しかし、これでは打てないとか、捕まらないという人はほとんどいないでしょう。
ヘッドサイズが大型化して、重心設計が45インチに対して最適化された結果なのです。
今の時代はスイートエリアの広いデカヘッドが開発されたわけですから、飛距離を伸ばしたいゴルファーは長尺化も検討するべきです。
長尺化といっても、せいぜい46.5インチまででも構いません。この長さまでは現状のヘッド開発技術や、シャフトの性能の進化で、ミート率を維持したまま、ヘッドスピードをアップさせる可能性があるでしょう。
ただ、47インチを超えるとミート率が急激に落ちる例も、いくつかあることは確かです。これはゴルファー側の問題ではなく、シャフトの挙動に問題が出てくるようです。ルール上では48インチまではOKなので、これからの開発が進むことは十分に予想されます。
これからの長いゴルフクラブ
これから長いゴルフクラブで総重量を軽くすることを実現するには、まずシャフト重量を40g台まで軽くすることがどうしても必要です。
そこで、それに対応できる超軽量のシャフトが、徐々に増えて来る気配があります。
遠くないうちに50~60g台のシャフトのようにバリエーションが豊富でクオリティーも高い40g台のシャフトが当たり前になるでしょう。

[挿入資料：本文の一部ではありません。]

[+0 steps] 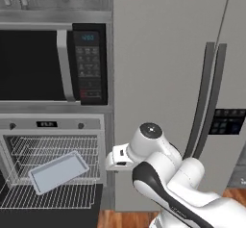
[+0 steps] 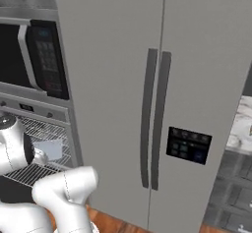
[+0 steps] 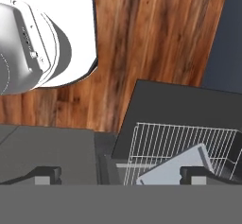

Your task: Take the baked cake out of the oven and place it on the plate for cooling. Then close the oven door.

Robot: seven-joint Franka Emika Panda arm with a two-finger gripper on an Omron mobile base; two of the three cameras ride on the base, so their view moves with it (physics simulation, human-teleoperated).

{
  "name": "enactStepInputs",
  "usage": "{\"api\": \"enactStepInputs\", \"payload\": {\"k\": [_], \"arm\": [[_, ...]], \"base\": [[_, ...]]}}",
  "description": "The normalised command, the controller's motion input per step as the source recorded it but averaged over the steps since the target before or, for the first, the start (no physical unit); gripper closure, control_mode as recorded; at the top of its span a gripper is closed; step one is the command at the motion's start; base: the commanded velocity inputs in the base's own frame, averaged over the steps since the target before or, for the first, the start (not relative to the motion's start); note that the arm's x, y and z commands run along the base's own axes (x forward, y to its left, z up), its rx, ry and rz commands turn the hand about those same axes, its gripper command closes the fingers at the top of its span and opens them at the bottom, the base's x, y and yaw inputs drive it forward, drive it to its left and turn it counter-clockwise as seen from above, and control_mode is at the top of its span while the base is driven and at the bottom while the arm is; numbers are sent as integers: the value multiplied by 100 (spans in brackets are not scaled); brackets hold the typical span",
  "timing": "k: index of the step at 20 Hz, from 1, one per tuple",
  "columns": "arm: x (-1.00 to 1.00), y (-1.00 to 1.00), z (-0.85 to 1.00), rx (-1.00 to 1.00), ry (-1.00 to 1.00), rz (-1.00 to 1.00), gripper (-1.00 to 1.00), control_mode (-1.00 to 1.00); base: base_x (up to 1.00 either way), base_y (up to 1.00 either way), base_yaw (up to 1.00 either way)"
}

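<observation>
The oven [image 1: 53,124] stands open, with its dark oven door [image 1: 48,218] folded down flat; the door's dark panel [image 3: 165,109] also lies below my hand. A wire rack [image 1: 48,198] is slid out over the door. A flat grey-blue tray [image 1: 58,171] lies skewed on the rack, also seen as the tray [image 2: 49,149] and the tray [image 3: 182,164]. The cake and the plate are out of view. My gripper [image 3: 120,175] hangs open above the door's right edge with nothing between its fingertips [image 3: 47,173]; the right tip sits over the tray's corner.
A black-windowed microwave [image 1: 48,63] with a keypad sits above the oven. A tall grey fridge [image 1: 168,78] with dark vertical handles stands close on the right. Wooden floor [image 3: 142,38] lies beneath. My arm's elbow [image 1: 153,174] is bent in front of the fridge.
</observation>
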Motion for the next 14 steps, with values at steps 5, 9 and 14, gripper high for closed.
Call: {"api": "enactStepInputs", "payload": {"k": [5, 9, 14], "arm": [[0, 0, 0, 0, 0, 0, -100, 100], [0, 0, 0, 0, 0, 0, -100, 100], [0, 0, 0, 0, 0, 0, -100, 100]], "base": [[2, 46, 1], [5, 44, 4], [-12, 36, 2]]}}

そして、46インチの長さがあってアベレージゴルファーでもアスリートゴルファーでも喜んで使えるゴルフクラブが出てくるでしょう。
ヘッド体積が450~460ccのものが目立つ時代には、上手くシャフトをセッティングする技術があれば十分に期待できる話でしょう。
とはいっても、ゴルフクラブを長くしてもしっかりと振り切れるようにするにはヘッド重量も減少させる必要が出てきますから、ヘッドの持つエネルギーが低下して、ボール初速も下がってしまう点は予想される問題です。